Abstract

Almost half of the patients with Langerhans cell histiocytosis (LCH) are refractory to primary induction chemotherapy or undergo reactivation. The ideal treatment modality for refractory/relapsed LCH is yet not evidenced. This review aimed to determine the efficacy and safety of vemurafenib (a BRAF pathway inhibitor) in LCH, particularly the refractory/relapsed cases. The literature search was conducted using PubMed, Embase, CENTRAL, and abstracts published in the SIOP meetings. Studies that described the outcome of patients of LCH being treated with vemurafenib, alone or in combination, were included. A total of 416 studies were screened, and after applying exclusion criteria, 22 studies (n = 107) were included in the final analysis. The first-line therapy was prednisolone plus vinblastine for most patients (n = 92, 86%), and vemurafenib was started upfront in 3 patients (3%). The median time to first clinical response with vemurafenib was one week. The median time to best response was 5.25 months.
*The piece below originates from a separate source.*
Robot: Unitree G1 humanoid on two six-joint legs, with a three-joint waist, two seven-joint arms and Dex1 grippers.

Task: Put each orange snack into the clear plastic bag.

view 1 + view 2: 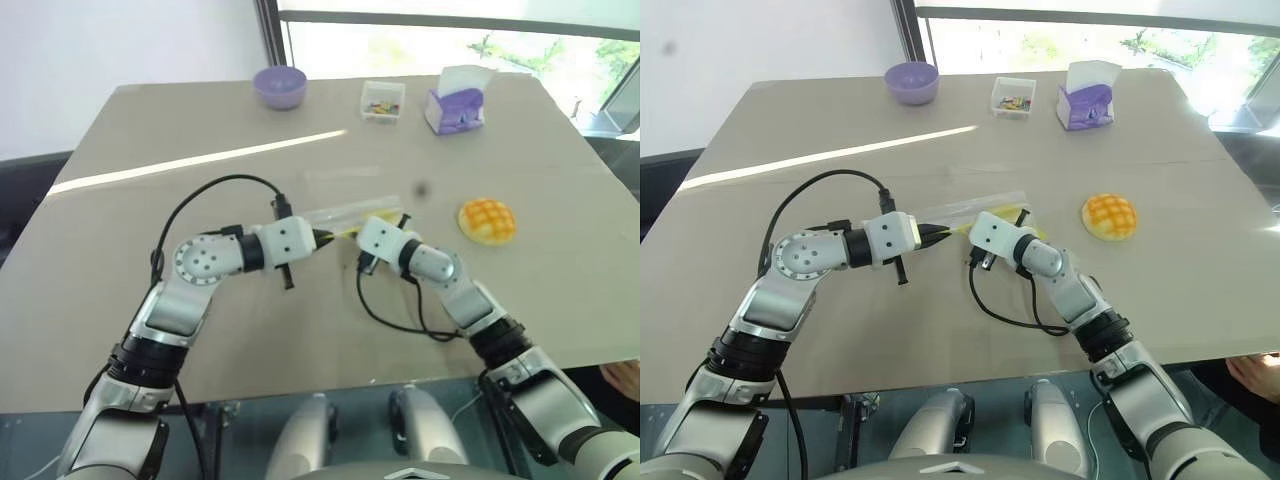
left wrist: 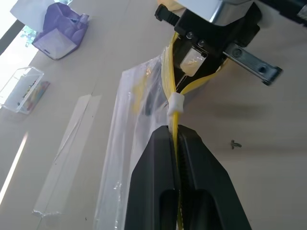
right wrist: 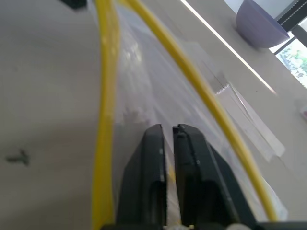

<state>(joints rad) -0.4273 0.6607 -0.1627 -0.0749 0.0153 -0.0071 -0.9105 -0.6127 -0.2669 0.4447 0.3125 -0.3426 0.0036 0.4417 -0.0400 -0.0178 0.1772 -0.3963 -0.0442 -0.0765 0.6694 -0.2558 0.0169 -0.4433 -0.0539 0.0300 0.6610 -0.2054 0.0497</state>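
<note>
- Yellow zip strip is what both pairs of fingers are working at: the left gripper (image 2: pixel 175 143) has its black fingers pinched shut on the strip, which runs up between them to a small white slider.
- The right gripper (image 3: pixel 168 132) shows its two fingers nearly together, a narrow gap between them, their tips lying on the clear film between the two parted yellow lips. Whether they have actually caught the film I cannot tell.
- From where I stand, the clear plastic bag (image 1: pixel 975 212) lies flat on the tabletop (image 1: pixel 840 330) between the two grippers, its mouth beginning to part at the end near the right one.
- The orange snack (image 1: pixel 487 219) sits on the tabletop off to the robot's right, well apart from the bag and from both grippers, untouched.
- My reading: the task is at an early stage. The bag is being opened, nothing is inside it, and the bun is yet to be picked up and put in.
- Both forearms reach inward over the tabletop, wrists angled toward each other and slightly downward, so the two grippers meet almost nose to nose at the bag's edge.
- Along the far edge stand a purple bowl (image 1: pixel 279 86), a small clear box (image 1: pixel 382 101) and a purple tissue box (image 1: pixel 455 103), none involved.
</note>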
Out of 107 patients, 62 patients (58%) had ultimately no active disease (NAD) while 39 (36%) had active disease better (ADB), making the overall response rate (ORR) of 101/107, ie, 94.4% (CI 0.88; 0.98). The main adverse effects of vemurafenib were rash or photosensitivity (47%) and other cutaneous adverse events (15%). Vemurafenib is highly efficacious and safe in the treatment of refractory LCH; however, the timing of its commencement and duration of therapy is yet to be established. Larger prospective collaborative trials are needed to answer the appropriate treatment duration and effective maintenance therapy approach.

摘要

几乎一半的朗格汉斯细胞组织细胞增生症 (LCH) 患者对初次诱导化疗无效或接受再激活。难治性/复发性 LCH 的理想治疗方式尚未得到证实。本综述旨在确定威罗菲尼（一种 BRAF 通路抑制剂）在 LCH 中的疗效和安全性，尤其是难治性/复发病例。文献检索是使用 PubMed、Embase、CENTRAL 和 SIOP 会议上发表的摘要进行的。描述了 LCH 患者单独或联合使用 vemurafenib 治疗的结果的研究被包括在内。总共筛选了 416 项研究，在应用排除标准后，22 项研究（n  = 107）被纳入最终分析。大多数患者的一线治疗是泼尼松龙加长春碱（n  = 92, 86%)，3 名患者 (3%) 预先开始使用维罗非尼。使用 vemurafenib 的首次临床反应的中位时间为一周。达到最佳反应的中位时间为 5.25 个月。在 107 名患者中，62 名患者 (58%) 最终没有活动性疾病 (NAD)，而 39 名 (36%) 有更好的活动性疾病 (ADB)，总缓解率 (ORR) 为 101/107，即 94.4% (置信区间 0.88；0.98)。vemurafenib 的主要不良反应是皮疹或光敏性 (47%) 和其他皮肤不良事件 (15%)。维罗非尼治疗难治性LCH疗效显着且安全；然而，其开始的时间和治疗的持续时间尚未确定。需要更大规模的前瞻性合作试验来回答适当的治疗持续时间和有效的维持治疗方法。